I'm your host, Allen Hall, along with my co host, Joel Saxum. And
today we're diving into a critical challenge facing wind farm
operators, predicting component failures and optimizing maintenance
schedules. Imagine if wind farm operators could instantly gauge the
cost impact of their decisions And automatically assign a dollar
value to the risk. It sounds like science fiction, but it's
actually becoming a reality through innovative approaches to
remaining useful life assessments and automated risk detection. In
today's episode, we'll explore how these technologies are
revolutionizing wind turbine maintenance. Helping operators reduce
downtime, cut costs, and extend the lifespan of their assets. We'll
learn how advanced analytics and artificial intelligence are
enabling more precise predictions and smarter decision making in a
WinFarm world. Our guest is Allan Larson, the VP of CMS products at
SkySpecs. In his role, Allan leads all aspects of product
development for the Horizon CMS platform, which is crucial for wind
turbine drivetrain monitoring and diagnostics. As part of SkySpecs
product team, Allan manages the product roadmap, conducts market
research, and oversees the development and launch of new features.
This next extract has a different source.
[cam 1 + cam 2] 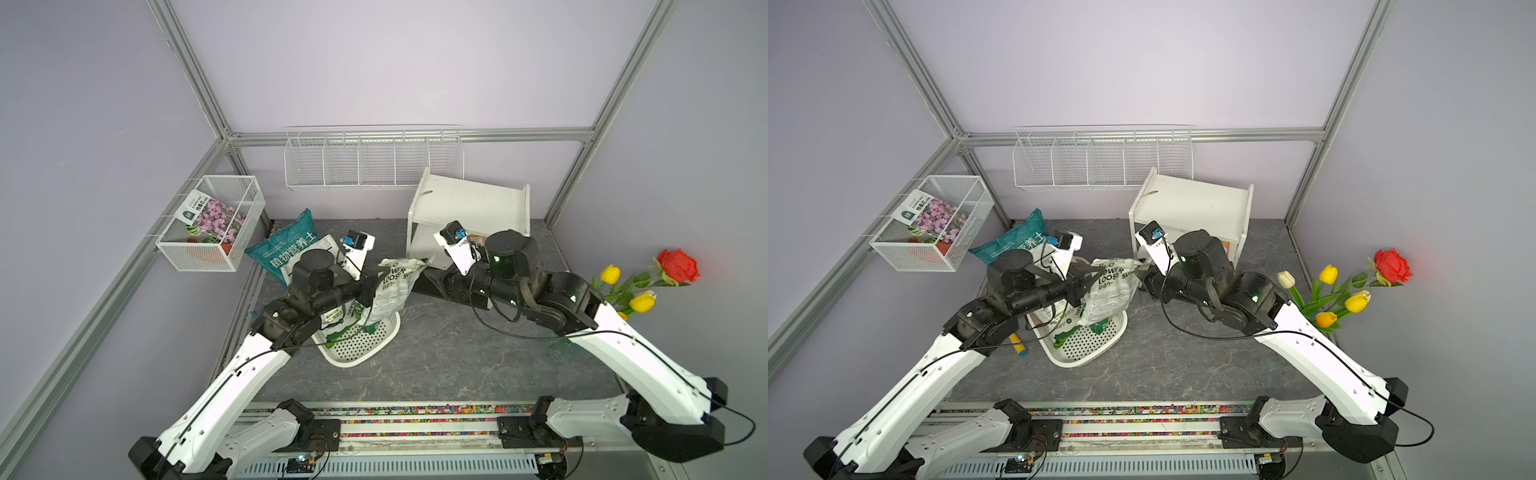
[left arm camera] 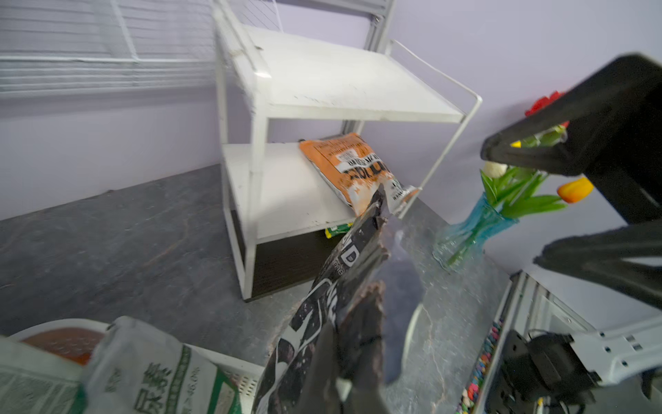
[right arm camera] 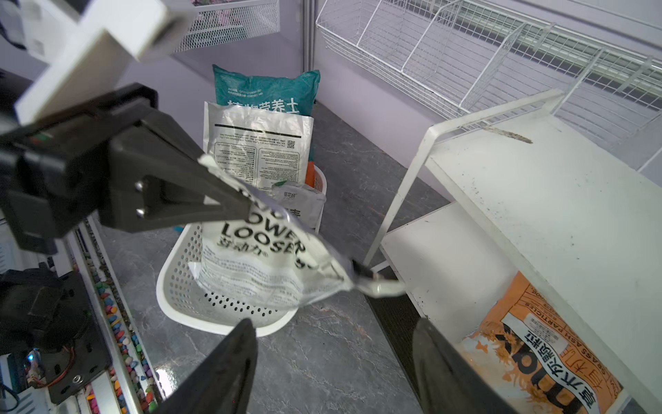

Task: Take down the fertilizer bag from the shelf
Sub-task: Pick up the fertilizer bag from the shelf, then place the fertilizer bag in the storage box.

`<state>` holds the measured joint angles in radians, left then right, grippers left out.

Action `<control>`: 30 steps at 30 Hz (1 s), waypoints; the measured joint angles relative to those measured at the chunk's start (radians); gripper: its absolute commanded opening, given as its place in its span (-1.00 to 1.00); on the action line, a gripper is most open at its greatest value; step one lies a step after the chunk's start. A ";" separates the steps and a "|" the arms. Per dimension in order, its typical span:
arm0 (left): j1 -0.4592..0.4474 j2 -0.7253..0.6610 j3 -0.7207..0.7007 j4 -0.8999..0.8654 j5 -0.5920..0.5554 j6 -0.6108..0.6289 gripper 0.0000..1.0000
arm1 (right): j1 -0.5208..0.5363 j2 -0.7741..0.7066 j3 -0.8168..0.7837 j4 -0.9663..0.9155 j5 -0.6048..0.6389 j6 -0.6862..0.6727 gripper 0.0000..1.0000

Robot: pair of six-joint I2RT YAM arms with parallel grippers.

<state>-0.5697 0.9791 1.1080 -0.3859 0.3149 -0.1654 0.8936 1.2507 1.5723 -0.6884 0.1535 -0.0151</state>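
Above grey tabletop [image 1: 457, 357], left arm [image 1: 328, 291] stretches inward, left jaws pinching white bag [image 1: 392, 291]; right jaws spread.

The crumpled white fertilizer bag [image 1: 392, 291] with black lettering hangs at frame centre, pinched at its top by the left gripper [image 3: 245, 211], off the shelf [image 1: 469, 199], a white two-board unit standing just right of it.
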 measured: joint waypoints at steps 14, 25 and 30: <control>0.073 -0.103 -0.171 0.032 0.106 -0.034 -1.00 | 0.000 -0.014 -0.040 0.025 0.056 0.000 0.45; 0.256 -0.158 -0.410 0.142 0.055 -0.044 -1.00 | 0.000 -0.016 -0.052 0.028 0.069 0.000 0.45; 0.270 -0.164 -0.488 0.140 -0.005 -0.059 -1.00 | 0.000 -0.017 -0.055 0.028 0.078 0.000 0.45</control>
<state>-0.2993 0.8154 0.6201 -0.2462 0.3103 -0.2241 0.8932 1.2339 1.5177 -0.6601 0.2314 -0.0154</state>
His expertise is key. In condition monitoring systems and AI based
fault detection for wind turbines makes him a key player in shaping
innovative solutions for the wind industry. Allan welcome to the
show. Allan Larson: Thank you. Allen Hall: That was pretty good,
wasn't it? That was a pretty good intro. I feel pretty good about
myself now. Play it when you go home from the show here, yeah.
That's the rap, people. Uh, so, you're a drivetrain specialist. CMS
drive space. Allan Larson: Yes. Specialist. These days, that's what
I've become. Yes. Allen Hall: Yeah. And that is, uh, obviously a
really needed, uh, knowledge base, particularly as the number of
wind turbines has grown dramatically and we're rapidly producing
turbines. We also rapidly produce drive train problems. And CMS is
going to be the only way for us to dig ourselves out of a little
bit of a hole on gearboxes and bearings and some of the drive train
issues. Uh, what do you see as sort of the top level issues out in
the field today and what are you, what are you hearing? Allan
Larson: Well, I mean, I think about it not so much in terms of, uh,
which, uh, which failure mode is occurring most today or whatever.
It's more, um, the failure modes that you have today is something
that we need to detect early so we can act on it, right? And, uh,
that's what CMS is all about. It's about this early and accurate
detection of failure. of drive train failure modes so you can take
appropriate action at the appropriate time. Allen Hall: Yeah, it's
been a very busy crane season in the middle of the United States.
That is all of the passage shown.